In theory it's probably increasing effective body-to-body paceline spacing compared to the Emonda, although I imagine that the effect of a couple inches isn't huge.
People sometimes bring up long wheelbase up as a cornering issue, but at least in the context of road riding this doesn't really make any sense; turn radii are huge compared with the length of a bike, and even long bikes need very little steering column rotation. It simply isn't a limiting factor.
The actual big limiting factor in road cornering is contact patch stability/grip. And, as demonstrated vividly by motorcyclists using armored pants so that they won't obliterate their knees when they scrape the ground, wide tires help quite a lot with this. The Stumpjumper is actually significantly more confident than my skinny-tired bikes in hard cornering.
And, if cyclecrossing, how do you get that small triangle over your shoulder?
I'll have to figure that out when I decide to try cyclocross.
Likely would have given it a shot this season, but I've been injured. First hurt my hip in an overuse injury in September, and a week ago, just as I was starting to get my cycling fitness back, I fell on a staircase and tweaked my back. So... maybe next year, if I can get back up to speed.
or even the 32mm Pilots the SCC is wearing now.

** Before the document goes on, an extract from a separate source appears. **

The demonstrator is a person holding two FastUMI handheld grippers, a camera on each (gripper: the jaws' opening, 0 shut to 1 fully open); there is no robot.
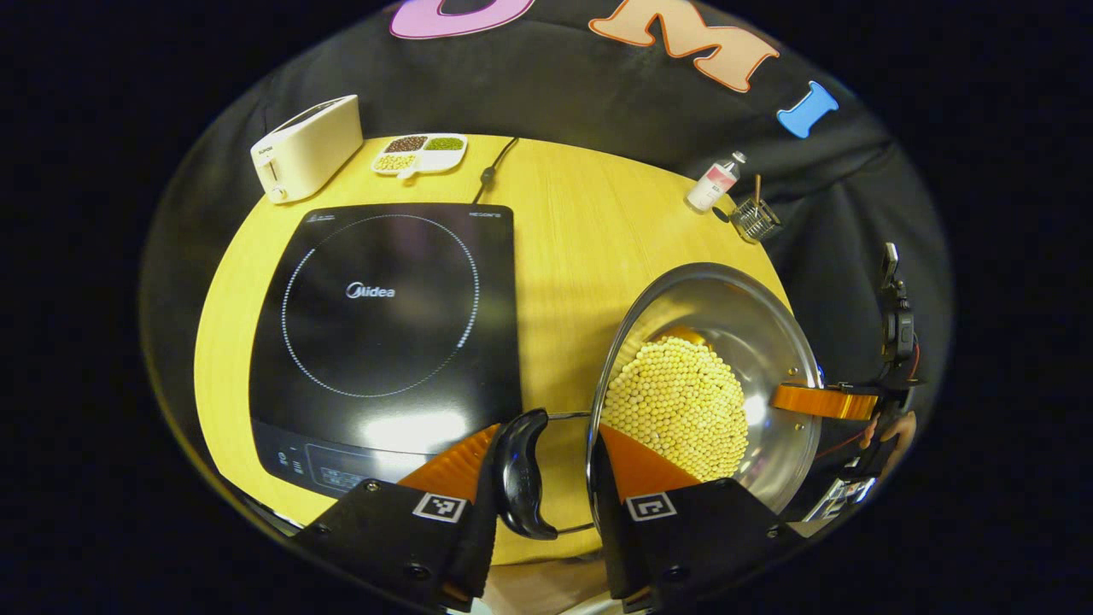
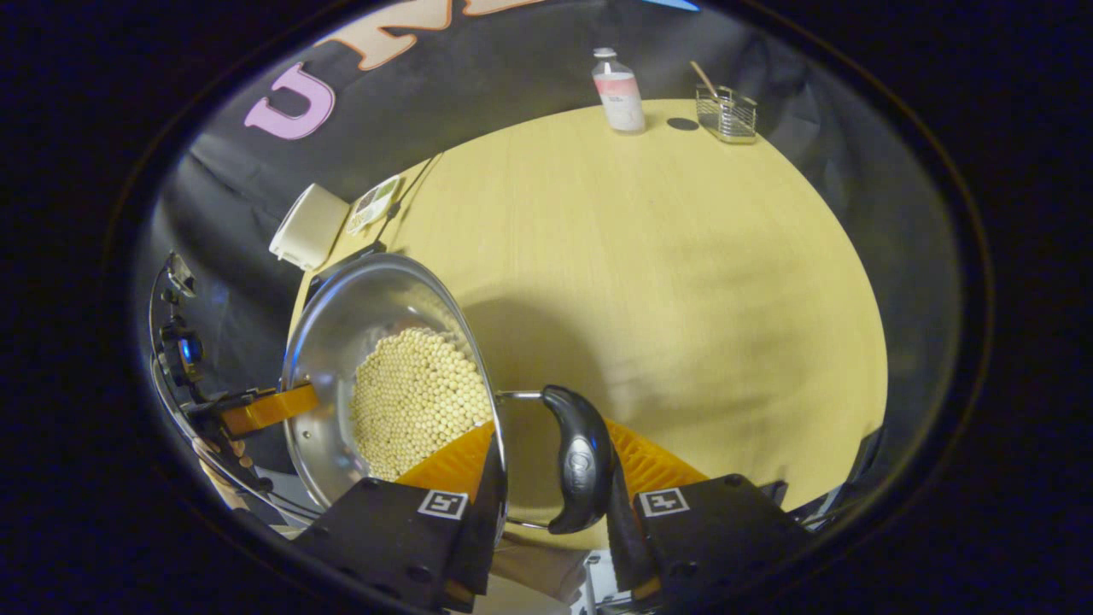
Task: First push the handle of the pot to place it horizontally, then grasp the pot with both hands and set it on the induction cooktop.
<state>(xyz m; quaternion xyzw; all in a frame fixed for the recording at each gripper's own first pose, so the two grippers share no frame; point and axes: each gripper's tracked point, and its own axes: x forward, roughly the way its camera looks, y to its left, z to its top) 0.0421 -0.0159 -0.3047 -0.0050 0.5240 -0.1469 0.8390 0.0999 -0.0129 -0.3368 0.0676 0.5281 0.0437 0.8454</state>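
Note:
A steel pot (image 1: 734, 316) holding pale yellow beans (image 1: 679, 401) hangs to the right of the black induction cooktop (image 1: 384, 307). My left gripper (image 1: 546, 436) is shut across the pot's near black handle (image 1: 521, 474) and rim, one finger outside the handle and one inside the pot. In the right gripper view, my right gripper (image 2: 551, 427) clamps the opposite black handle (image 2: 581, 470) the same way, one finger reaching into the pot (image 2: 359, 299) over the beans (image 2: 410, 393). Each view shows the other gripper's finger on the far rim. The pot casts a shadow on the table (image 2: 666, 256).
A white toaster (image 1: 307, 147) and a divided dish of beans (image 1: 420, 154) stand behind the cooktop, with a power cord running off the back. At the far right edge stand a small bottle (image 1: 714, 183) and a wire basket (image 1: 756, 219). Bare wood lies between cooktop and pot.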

If you're referring to Michelin Pilot Sport, I'm doubtful. Those are beefy urban tires that don't even
weigh less than my 53s. They might win out in edge cases, like if you mount them to ultra-wide aero rims and run them in a 30mph+ time trial, or if you're riding through semi-rigid day-old snow slush which cause wide tires to waste a lot of energy throwing ice around. But they're probably far behind in terms of rolling resistance.